An Unsolicited Soliloquy on Dependency Parsing

Anderson, Mark

Supervised by:

Carlos Gómez Rodríguez Director

Defence university: Universidade da Coruña

Fecha de defensa: 17 September 2021

Committee:

Lluís Padró Cirera Chair
David Vilares Calvo Secretary
Barbara Plank Committee member

Department:

Computer Science and Information Technologies

Type: Thesis

Teseo: 673041 DIALNET RUC editor

Abstract

This thesis presents work on dependency parsing covering two distinct lines of research. The first aims to develop efficient parsers so that they can be fast enough to parse large amounts of data while still maintaining decent accuracy. We investigate two techniques to achieve this.
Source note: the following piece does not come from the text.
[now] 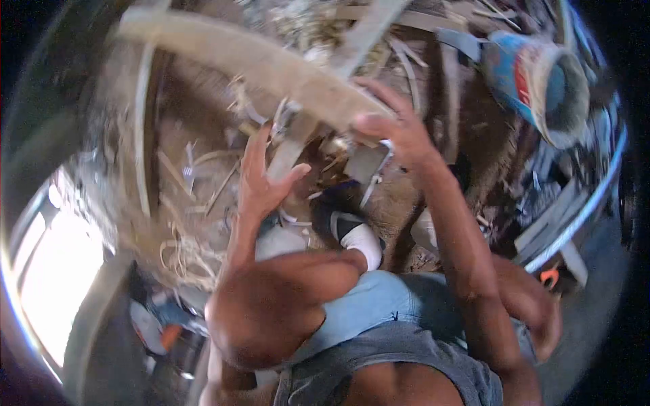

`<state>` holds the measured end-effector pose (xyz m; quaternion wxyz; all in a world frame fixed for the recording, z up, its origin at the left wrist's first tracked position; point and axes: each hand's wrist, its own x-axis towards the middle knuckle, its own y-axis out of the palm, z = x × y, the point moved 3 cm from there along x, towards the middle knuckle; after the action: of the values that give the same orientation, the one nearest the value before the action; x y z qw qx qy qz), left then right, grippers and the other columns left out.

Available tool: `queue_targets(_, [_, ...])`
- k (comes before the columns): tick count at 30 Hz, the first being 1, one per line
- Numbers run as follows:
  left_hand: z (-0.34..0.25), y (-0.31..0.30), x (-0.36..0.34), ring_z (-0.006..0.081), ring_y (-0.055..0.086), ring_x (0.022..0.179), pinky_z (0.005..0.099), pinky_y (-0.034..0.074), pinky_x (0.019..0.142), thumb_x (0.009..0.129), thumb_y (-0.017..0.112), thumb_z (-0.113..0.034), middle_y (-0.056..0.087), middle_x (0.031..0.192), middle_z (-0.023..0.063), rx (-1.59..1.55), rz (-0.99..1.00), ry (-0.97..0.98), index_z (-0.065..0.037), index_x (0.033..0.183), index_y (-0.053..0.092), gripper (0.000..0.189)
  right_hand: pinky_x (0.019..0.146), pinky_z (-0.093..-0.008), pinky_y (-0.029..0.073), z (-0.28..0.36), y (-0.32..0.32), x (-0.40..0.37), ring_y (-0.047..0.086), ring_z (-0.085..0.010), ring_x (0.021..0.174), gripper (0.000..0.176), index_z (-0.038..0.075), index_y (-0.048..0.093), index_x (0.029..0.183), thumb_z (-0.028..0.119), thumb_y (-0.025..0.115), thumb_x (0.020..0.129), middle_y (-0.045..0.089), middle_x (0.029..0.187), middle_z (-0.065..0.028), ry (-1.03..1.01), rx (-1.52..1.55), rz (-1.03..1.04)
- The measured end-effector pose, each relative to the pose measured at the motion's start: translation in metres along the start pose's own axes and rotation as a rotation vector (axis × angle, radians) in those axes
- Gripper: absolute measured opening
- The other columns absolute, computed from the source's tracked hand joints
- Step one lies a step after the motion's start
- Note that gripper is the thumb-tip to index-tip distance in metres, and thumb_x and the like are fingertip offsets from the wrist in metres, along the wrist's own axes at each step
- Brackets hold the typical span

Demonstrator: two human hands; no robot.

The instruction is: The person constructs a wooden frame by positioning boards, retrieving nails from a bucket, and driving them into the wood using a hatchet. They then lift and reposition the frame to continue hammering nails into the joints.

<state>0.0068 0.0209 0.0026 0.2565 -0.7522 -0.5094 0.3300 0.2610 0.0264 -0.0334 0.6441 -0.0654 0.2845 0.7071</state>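
Note:
A long, slightly curved wooden plank [237, 55] runs from the upper left towards the middle, tilted down to the right. Its near right end lies between the thumb and fingers of my right hand [403, 128], which grips it. My left hand [265, 179] is below the plank, fingers stretched up and thumb spread apart, with nothing in it. Another pale piece of wood [288, 155] passes beneath the plank near my left fingertips. Motion blur softens the plank's outline.
A blue and red bucket [518, 78] lies on its side at the upper right. Wood shavings [189, 260] and offcuts litter the dirt floor. My foot in a white sock [362, 240] is below my hands. Wood strips [555, 216] are stacked at the right.

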Motion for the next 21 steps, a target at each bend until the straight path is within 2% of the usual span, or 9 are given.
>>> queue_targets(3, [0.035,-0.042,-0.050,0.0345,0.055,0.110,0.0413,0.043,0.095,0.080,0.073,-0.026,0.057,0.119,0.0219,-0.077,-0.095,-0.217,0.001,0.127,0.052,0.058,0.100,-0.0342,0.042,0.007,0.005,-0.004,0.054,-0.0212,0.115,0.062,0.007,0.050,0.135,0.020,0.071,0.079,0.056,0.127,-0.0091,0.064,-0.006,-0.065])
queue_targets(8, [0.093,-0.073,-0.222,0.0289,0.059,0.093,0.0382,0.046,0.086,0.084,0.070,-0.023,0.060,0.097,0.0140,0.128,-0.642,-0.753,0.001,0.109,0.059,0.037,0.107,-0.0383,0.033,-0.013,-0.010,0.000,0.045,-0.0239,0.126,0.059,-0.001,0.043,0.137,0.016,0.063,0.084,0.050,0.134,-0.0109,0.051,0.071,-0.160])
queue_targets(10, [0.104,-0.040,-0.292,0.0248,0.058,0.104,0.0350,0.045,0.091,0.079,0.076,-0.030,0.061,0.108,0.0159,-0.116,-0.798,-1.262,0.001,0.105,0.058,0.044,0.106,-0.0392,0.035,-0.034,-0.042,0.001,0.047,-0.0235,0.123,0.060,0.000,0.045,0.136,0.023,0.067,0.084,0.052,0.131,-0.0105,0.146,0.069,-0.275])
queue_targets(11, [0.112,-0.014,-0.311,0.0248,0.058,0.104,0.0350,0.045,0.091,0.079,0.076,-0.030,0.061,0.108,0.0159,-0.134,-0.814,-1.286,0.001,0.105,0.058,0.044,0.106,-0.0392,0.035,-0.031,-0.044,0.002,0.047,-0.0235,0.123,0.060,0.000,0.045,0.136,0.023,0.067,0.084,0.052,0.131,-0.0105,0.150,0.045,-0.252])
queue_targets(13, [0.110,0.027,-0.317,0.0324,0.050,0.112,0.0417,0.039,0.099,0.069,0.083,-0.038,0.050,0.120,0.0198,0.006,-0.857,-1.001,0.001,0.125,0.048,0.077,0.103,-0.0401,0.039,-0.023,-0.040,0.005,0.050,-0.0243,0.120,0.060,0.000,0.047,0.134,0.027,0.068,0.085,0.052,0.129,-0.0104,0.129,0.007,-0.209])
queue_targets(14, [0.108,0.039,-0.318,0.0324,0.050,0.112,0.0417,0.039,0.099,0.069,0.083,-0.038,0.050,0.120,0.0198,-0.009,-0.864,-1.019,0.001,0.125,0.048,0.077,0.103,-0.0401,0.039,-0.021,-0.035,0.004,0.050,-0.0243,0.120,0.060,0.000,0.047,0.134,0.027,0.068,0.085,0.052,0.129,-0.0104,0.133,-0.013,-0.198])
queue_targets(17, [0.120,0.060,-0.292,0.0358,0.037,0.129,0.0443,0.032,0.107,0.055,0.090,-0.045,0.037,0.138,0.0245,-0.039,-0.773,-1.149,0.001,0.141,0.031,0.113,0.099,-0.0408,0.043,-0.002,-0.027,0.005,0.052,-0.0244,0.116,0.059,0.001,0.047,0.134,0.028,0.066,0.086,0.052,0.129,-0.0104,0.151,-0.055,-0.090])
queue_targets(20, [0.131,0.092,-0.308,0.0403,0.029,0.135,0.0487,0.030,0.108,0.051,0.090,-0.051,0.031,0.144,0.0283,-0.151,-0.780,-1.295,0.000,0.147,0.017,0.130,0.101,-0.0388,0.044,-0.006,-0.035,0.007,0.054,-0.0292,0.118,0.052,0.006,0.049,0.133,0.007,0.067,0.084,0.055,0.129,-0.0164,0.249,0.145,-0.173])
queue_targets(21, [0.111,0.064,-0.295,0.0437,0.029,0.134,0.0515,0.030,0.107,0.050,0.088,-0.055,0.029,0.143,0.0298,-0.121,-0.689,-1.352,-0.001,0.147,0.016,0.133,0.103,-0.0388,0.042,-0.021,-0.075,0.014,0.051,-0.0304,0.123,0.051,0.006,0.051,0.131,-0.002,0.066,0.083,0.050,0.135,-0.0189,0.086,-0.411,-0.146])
The first is a cognitively-inspired method and the second uses a model distillation method. The first technique proved to be utterly dismal, while the second was somewhat of a success. The second line of research presented in this thesis evaluates parsers. This is also done in two ways. We aim to evaluate what causes variation in parsing performance for different algorithms and also different treebanks. This evaluation is grounded in dependency displacements (the directed distance between a dependent and its head) and the subsequent distributions associated with algorithms and the distributions found in treebanks. This work sheds some light on the variation in performance for both different algorithms and different treebanks. And the second part of this area focuses on the utility of part-of-speech tags when used with parsing systems and questions the standard position of assuming that they might help but they certainly won’t hurt.